Given information -

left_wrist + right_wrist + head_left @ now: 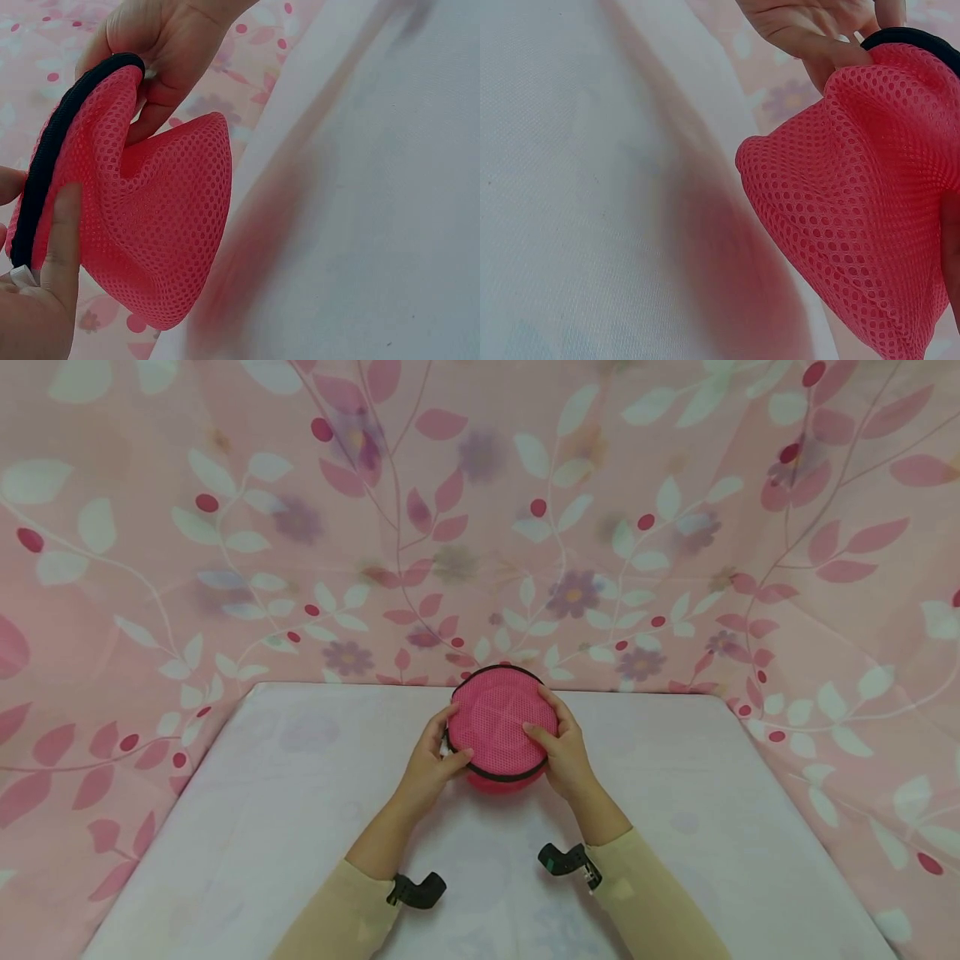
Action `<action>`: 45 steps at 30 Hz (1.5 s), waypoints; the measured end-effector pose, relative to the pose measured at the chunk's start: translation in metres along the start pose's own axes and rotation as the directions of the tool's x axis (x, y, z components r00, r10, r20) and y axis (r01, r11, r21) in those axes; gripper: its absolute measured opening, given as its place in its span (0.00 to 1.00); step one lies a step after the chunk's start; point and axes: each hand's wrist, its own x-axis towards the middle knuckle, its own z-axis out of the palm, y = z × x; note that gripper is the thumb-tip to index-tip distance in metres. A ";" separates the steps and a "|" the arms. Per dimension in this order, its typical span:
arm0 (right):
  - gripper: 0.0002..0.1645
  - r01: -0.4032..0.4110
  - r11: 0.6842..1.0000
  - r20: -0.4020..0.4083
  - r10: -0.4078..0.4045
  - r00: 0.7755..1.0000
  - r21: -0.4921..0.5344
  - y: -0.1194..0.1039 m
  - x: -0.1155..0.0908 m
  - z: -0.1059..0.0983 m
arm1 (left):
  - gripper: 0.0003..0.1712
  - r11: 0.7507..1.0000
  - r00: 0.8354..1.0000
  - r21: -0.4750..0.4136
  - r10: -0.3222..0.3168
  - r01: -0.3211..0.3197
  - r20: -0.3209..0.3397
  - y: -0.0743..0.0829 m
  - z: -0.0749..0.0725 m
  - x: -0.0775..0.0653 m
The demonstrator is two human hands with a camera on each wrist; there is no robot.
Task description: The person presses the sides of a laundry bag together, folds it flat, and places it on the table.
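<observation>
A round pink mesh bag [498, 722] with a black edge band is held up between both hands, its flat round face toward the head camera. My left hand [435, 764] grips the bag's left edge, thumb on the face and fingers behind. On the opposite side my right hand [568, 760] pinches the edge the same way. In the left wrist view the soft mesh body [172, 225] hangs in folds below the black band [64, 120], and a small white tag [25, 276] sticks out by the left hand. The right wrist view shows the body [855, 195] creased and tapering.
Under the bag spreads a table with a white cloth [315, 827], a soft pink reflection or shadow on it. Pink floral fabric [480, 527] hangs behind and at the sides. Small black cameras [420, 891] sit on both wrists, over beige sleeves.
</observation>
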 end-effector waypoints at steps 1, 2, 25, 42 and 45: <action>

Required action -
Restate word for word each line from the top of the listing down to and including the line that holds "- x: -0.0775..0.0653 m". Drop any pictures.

Answer to this exercise -
left_wrist + right_wrist + head_left @ now: 
Action `<action>`: 45 steps at 30 Hz (1.5 s), waypoints; the measured end-effector pose, relative to the pose measured at the chunk's start: translation in metres along the start pose's own axes and rotation as the directions of the tool's x axis (x, y, z components r00, r10, r20) and y axis (r01, r11, r21) in those axes; gripper: its absolute measured opening, given as its place in its span (0.00 to 1.00); step one lies a step after the chunk's start; point and axes: each hand's wrist, its own x-axis towards the middle knuckle, its own z-axis out of the palm, y = z × x; note that gripper is the thumb-tip to index-tip distance in metres. A ";" separates the steps and a "|" the arms. Per dimension in this order, its typical span:
arm0 (right):
  - gripper: 0.0002..0.1645
  - r01: -0.4032..0.4110
  - r11: 0.6842..1.0000
  - r20: -0.4020..0.4083
  - r10: -0.4078..0.4045
  - r00: 0.7755..1.0000
  - r21: -0.4921..0.5344
  - y: -0.1194..0.1039 m
  - x: -0.1155..0.0908 m
  - z: -0.1059..0.0983 m
arm1 (left):
  - gripper: 0.0003..0.1712
  - r11: 0.7507..1.0000
  - r00: 0.8354..1.0000
  - r21: -0.4750..0.4136
  - r10: -0.3222..0.3168
  - r01: -0.3211..0.3197
  - r20: -0.3209..0.3397
  - y: -0.0743..0.0829 m
  - z: -0.0749..0.0725 m
  - x: -0.0775..0.0653 m

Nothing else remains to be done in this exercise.